Medium-grain exports strengthen as long-grain export demand continues to struggle.
By Kurt Guidry
The rice market continues to struggle with finding the consistent and stable demand needed to help support and strengthen prices. Despite lower overall rice production and supplies for the 2015/16 marketing year, the market has been unable to show consistent price improvement.
While the U.S. Department of Agriculture slightly increased yield and overall production for both long-grain and medium-grain rice in its January supply and demand report, total rice supplies remain 30 million hundredweights lower than last year and in line with supplies experienced during the 2013/14 marketing year. This situation is also true for long-grain rice, which has similar supply levels as the 2013/14 marketing year.
But unlike the 2013/14 marketing year when the average farm-gate price was $15.40 cwt (nearly $25 per barrel), cash prices thus far for the 2015/16 marketing year have been mostly in the $11.70 to $12.35 cwt range ($19 to $20 per barrel). The major culprit for the market’s inability to improve prices seems to be sporadic demand, particularly export demand.
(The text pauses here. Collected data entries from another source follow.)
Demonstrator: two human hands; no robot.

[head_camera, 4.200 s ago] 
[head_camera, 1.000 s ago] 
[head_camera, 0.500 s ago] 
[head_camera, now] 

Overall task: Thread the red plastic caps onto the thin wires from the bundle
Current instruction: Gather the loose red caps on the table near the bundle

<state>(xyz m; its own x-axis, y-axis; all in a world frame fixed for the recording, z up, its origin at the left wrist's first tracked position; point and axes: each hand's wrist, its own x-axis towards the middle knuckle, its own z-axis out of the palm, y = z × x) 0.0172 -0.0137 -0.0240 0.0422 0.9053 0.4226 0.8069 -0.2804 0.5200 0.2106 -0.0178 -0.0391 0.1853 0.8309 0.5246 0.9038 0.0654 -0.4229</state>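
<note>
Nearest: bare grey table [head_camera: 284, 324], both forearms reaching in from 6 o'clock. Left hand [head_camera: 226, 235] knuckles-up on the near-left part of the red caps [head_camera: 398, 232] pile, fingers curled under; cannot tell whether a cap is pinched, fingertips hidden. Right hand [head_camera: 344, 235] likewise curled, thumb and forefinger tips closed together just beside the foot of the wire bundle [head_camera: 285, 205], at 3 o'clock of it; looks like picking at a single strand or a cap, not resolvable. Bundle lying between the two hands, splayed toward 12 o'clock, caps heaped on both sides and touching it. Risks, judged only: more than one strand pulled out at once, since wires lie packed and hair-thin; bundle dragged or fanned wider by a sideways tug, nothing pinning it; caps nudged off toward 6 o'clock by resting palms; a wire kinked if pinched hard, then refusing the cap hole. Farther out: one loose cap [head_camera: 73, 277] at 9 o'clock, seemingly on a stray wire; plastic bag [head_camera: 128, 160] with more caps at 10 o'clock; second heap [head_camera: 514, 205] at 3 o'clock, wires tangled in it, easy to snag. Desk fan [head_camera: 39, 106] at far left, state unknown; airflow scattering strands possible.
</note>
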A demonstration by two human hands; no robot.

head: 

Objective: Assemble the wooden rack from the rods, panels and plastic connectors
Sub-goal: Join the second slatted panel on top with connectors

At first glance, it appears that rice exports have been strong, running about 20 percent higher than the previous year through the first week in January. In fact, USDA did increase export expectations for rice slightly in its latest supply and demand report. However, closer examination shows that much of the increase is attributed to stronger medium-grain sales, and while up, long-grain exports still lack the needed consistency to provide for sustainable price strength.
After a slow start to the marketing year, medium-grain export sales have shown more consistency and have pushed cumulative sales to nearly 50 percent higher than last year.
Positive supply and demand fundamentals
For long-grain sales, a strong start to the marketing year brought optimism for export demand. Columbia made large purchases of long-grain rough rice and shipments of long-grain milled rice were made to Iraq and Iran. Cash prices responded, improving to about $12.35 cwt ($20 per barrel). However, lack of consistent follow-up demand has since allowed cash prices to settle back down in the $11.10 to $11.75 cwt range ($18 to $19 per barrel). This highlights the difficulty of this market to generate a sustained improvement in price.
While consistent demand has been elusive thus far, there are some positive supply and demand fundamentals that would suggest at least the ability to attract more demand for the U.S. rice market. Global production and stocks are down significantly from the past two years, and global rice consumption is projected to be a record.
This provides some optimism for continued improvement in rice sales. Positive developments in the ability to move U.S. rice into countries, such as China and Cuba, also bring hope of stronger demand ahead. Until this potential demand becomes reality, it seems apparent that the rice market will continue to struggle.
Short-term price strengthening somewhere in and around the $12.35 cwt ($20 per barrel) level could be seen as we move past the inactivity in the market that typically characterizes the start of the calendar year. Long-term price movement will be dependent on the performance of demand and the potential size of the 2016 crop. With a lack of attractive cropping alternatives and some relief in the drought conditions in Texas and California, it is expected that rice acres will remain relatively flat for 2016.
If that were to happen, it is easy to see prices maintain in the $11.75 to $13 cwt ($19-$21 per barrel) range. Conversely, a sharp increase in acres and production in 2016 could push prices back to the low levels experienced during the summer of 2015.